--- The data Enclosed Below ---

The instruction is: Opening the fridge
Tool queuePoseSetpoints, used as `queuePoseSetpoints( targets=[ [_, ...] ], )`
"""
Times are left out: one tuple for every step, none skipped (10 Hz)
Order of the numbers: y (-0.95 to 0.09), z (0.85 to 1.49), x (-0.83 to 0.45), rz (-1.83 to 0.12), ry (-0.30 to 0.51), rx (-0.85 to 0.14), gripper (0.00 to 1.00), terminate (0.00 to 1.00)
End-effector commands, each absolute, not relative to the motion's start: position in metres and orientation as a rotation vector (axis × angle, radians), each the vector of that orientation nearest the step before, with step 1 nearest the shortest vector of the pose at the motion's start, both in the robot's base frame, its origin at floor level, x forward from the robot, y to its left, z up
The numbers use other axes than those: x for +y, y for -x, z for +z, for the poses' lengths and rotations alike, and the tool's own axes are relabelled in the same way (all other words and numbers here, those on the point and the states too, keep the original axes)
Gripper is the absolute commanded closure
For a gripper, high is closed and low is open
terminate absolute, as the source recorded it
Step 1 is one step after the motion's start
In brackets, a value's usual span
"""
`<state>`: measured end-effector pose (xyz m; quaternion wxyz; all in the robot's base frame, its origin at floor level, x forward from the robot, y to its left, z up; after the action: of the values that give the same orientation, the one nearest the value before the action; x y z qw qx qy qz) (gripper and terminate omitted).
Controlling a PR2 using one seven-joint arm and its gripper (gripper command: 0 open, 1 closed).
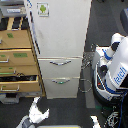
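The tall white fridge (pixel 60 30) fills the middle of the exterior view. Its large upper door carries a small green-and-white sticker (pixel 43 9) near the top and looks shut, with a dark strip along its left edge. Below it, two drawers with curved silver handles (pixel 61 63) (pixel 61 81) are also shut. My gripper (pixel 38 113) shows as a grey-white shape at the bottom edge, left of centre, on the floor side in front of the fridge and clear of it. It is too small and blurred to read how its jaws stand. Nothing appears to be held.
A tan wooden drawer cabinet (pixel 17 55) stands against the fridge on the exterior view's left, with one lower drawer pulled out. A white robot with blue lettering (pixel 116 67) and cables stands on the right. Part of a second arm (pixel 95 120) shows at the bottom.
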<state>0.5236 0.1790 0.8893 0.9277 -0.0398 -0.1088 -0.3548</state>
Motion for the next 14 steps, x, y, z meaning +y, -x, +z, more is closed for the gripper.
queuePoseSetpoints(
  targets=[
    [-0.667, 0.983, 0.198, -0.479, -0.096, -0.235, 0.0, 0.0],
    [-0.676, 0.99, 0.2, -0.459, -0.099, -0.228, 0.0, 0.0],
    [-0.695, 1.004, 0.205, -0.394, -0.107, -0.211, 0.0, 0.0],
    [-0.713, 1.018, 0.207, -0.337, -0.102, -0.207, 0.0, 0.0],
    [-0.726, 1.03, 0.208, -0.291, -0.09, -0.201, 0.0, 0.0],
    [-0.746, 1.046, 0.205, -0.251, -0.06, -0.185, 0.0, 0.0],
    [-0.754, 1.05, 0.205, -0.227, -0.056, -0.169, 0.0, 0.0],
    [-0.764, 1.055, 0.205, -0.189, -0.059, -0.16, 0.0, 0.0],
    [-0.764, 1.058, 0.201, -0.19, -0.062, -0.158, 0.0, 0.0],
    [-0.773, 1.069, 0.183, -0.214, -0.075, -0.171, 0.0, 0.0],
    [-0.776, 1.072, 0.18, -0.217, -0.075, -0.173, 0.0, 0.0],
    [-0.784, 1.077, 0.178, -0.204, -0.085, -0.178, 0.0, 0.0],
    [-0.794, 1.079, 0.179, -0.183, -0.094, -0.176, 0.0, 0.0],
    [-0.801, 1.084, 0.182, -0.157, -0.107, -0.18, 0.0, 0.0]
  ],
)
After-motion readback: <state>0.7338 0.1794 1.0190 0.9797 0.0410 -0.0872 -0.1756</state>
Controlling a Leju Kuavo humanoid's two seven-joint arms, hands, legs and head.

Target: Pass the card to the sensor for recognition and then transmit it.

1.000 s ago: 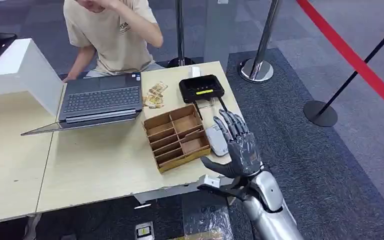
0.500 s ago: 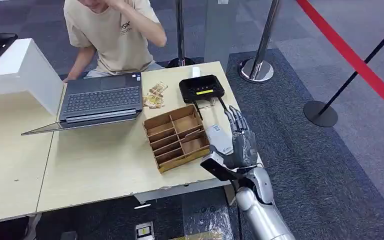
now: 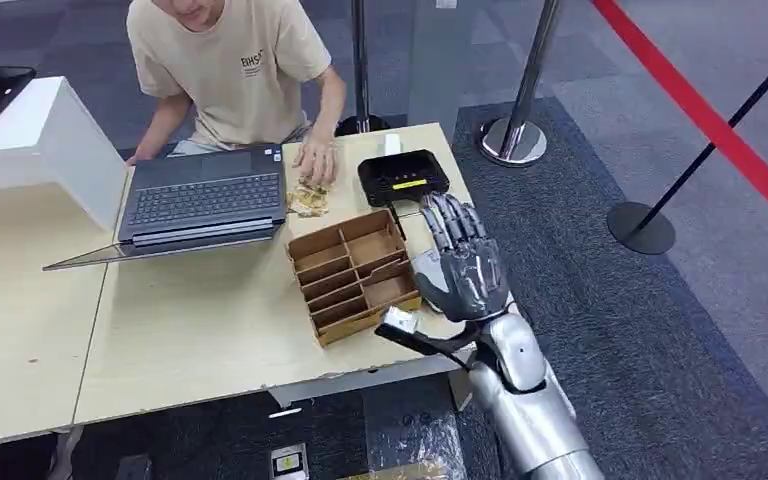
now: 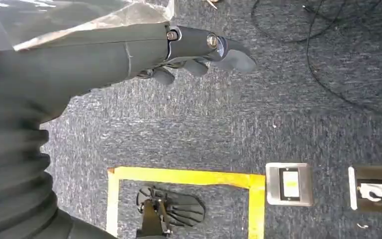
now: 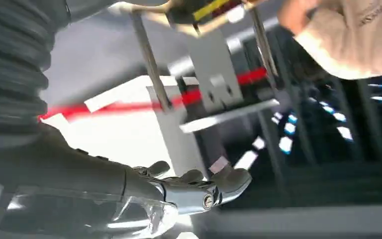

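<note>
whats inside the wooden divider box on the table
The compartments of the wooden box that show look empty. The right hand hovers just beside it, hiding the table there.

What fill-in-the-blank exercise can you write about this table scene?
The laptop stands before a ___ in a beige T-shirt. The black device shows a ___ strip. The robot hand beside the wooden tray is the robot's ___ one.
Missing words: person, yellow, right.
</note>
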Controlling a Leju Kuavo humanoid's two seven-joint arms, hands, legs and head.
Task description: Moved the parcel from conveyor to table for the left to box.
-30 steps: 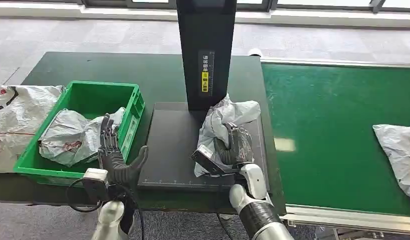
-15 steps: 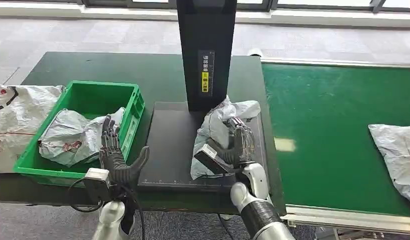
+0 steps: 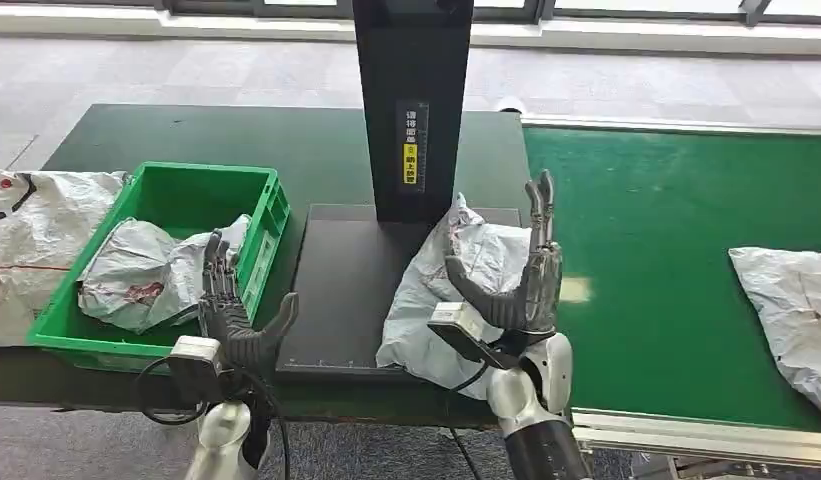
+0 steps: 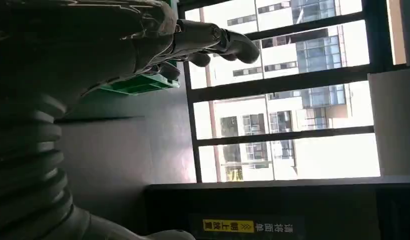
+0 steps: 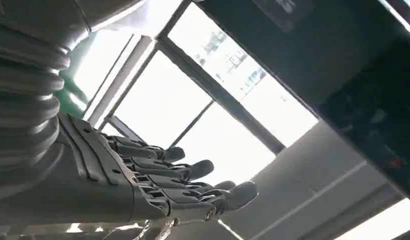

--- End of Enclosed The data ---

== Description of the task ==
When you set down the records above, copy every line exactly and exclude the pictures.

== Answer for the task ==
The instruction is: Opening the fridge
Tool queuePoseSetpoints, used as `queuePoseSetpoints( targets=[ [_, ...] ], )`
"""
Times are left out: one tuple for every step, none skipped (10 Hz)
Order of the numbers: y (-0.95 to 0.09), z (0.85 to 1.49), x (-0.83 to 0.45), rz (-1.83 to 0.12), ry (-0.30 to 0.51), rx (-0.85 to 0.14), gripper (0.00 to 1.00), terminate (0.00 to 1.00)
End-effector commands, each absolute, not relative to the motion's start: position in metres and orientation as a rotation vector (axis × angle, radians), each the vector of that orientation nearest the step before, with step 1 nearest the shortest vector of the pose at the motion's start, both in the robot's base frame, its origin at floor level, x forward from the robot, y to its left, z up
The numbers use other axes than those: x for +y, y for -x, z for +z, for the poses' lengths and rotations alike, and the tool's own axes are relabelled in the same way (all other words and numbers here, those on the point and the states too, keep the original axes)
Gripper is the absolute commanded closure
For a gripper, high is closed and low is open
terminate absolute, as the source recorded it
Step 1 is one step after the motion's start
In brackets, a value's usual span
"""
`<state>`: measured end-effector pose (xyz m; quaternion wxyz; all in the robot's base frame, its origin at floor level, x forward from the robot, y to its left, z up; after the action: of the values that give the same orientation, the one nearest the value before the action; x y z qw qx qy qz) (gripper and terminate omitted).
Controlling a PR2 using one seven-joint arm and its gripper (gripper command: 0 open, 1 closed).
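The tall white fridge (pixel 60 30) fills the middle of the exterior view. Its large upper door carries a small green-and-white sticker (pixel 43 9) near the top and looks shut, with a dark strip along its left edge. Below it, two drawers with curved silver handles (pixel 61 63) (pixel 61 81) are also shut. My gripper (pixel 38 113) shows as a grey-white shape at the bottom edge, left of centre, on the floor side in front of the fridge and clear of it. It is too small and blurred to read how its jaws stand. Nothing appears to be held.
A tan wooden drawer cabinet (pixel 17 55) stands against the fridge on the exterior view's left, with one lower drawer pulled out. A white robot with blue lettering (pixel 116 67) and cables stands on the right. Part of a second arm (pixel 95 120) shows at the bottom.
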<state>0.5236 0.1790 0.8893 0.9277 -0.0398 -0.1088 -0.3548</state>
Motion for the next 14 steps, x, y, z meaning +y, -x, +z, more is closed for the gripper.
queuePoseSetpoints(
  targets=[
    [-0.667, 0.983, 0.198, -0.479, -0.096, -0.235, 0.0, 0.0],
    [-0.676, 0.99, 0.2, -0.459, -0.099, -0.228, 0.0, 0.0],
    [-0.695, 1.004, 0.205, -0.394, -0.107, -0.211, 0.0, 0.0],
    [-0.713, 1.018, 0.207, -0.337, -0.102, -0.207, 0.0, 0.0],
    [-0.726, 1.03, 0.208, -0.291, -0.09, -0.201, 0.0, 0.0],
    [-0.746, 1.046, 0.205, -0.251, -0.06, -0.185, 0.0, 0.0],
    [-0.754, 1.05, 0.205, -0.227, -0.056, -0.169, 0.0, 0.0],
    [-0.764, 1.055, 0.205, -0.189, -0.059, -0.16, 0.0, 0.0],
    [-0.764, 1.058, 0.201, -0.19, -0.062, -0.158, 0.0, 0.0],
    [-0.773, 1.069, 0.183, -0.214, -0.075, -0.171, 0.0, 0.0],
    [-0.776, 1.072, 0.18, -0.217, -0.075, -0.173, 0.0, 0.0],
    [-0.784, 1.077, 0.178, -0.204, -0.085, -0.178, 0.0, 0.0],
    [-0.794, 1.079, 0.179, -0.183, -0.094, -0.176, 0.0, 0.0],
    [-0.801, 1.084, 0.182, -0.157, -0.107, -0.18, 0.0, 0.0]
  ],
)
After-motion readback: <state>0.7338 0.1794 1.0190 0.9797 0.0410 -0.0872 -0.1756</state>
Controlling a Leju Kuavo humanoid's two seven-joint arms, hands, legs and head.

Target: Pass the card to the sensor for recognition and then transmit it.

1.000 s ago: 
0.500 s ago: 
now: 
now: 
now: 

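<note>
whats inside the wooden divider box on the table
The compartments of the wooden box that show look empty. The right hand hovers just beside it, hiding the table there.

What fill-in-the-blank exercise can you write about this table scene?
The laptop stands before a ___ in a beige T-shirt. The black device shows a ___ strip. The robot hand beside the wooden tray is the robot's ___ one.
Missing words: person, yellow, right.
</note>
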Controlling a Leju Kuavo humanoid's two seven-joint arms, hands, legs and head.
Task description: Moved the parcel from conveyor to table for the left to box.
-30 steps: 
-15 steps: 
+0 steps: 
+0 steps: 
+0 steps: 

Nothing remains to be added to the response.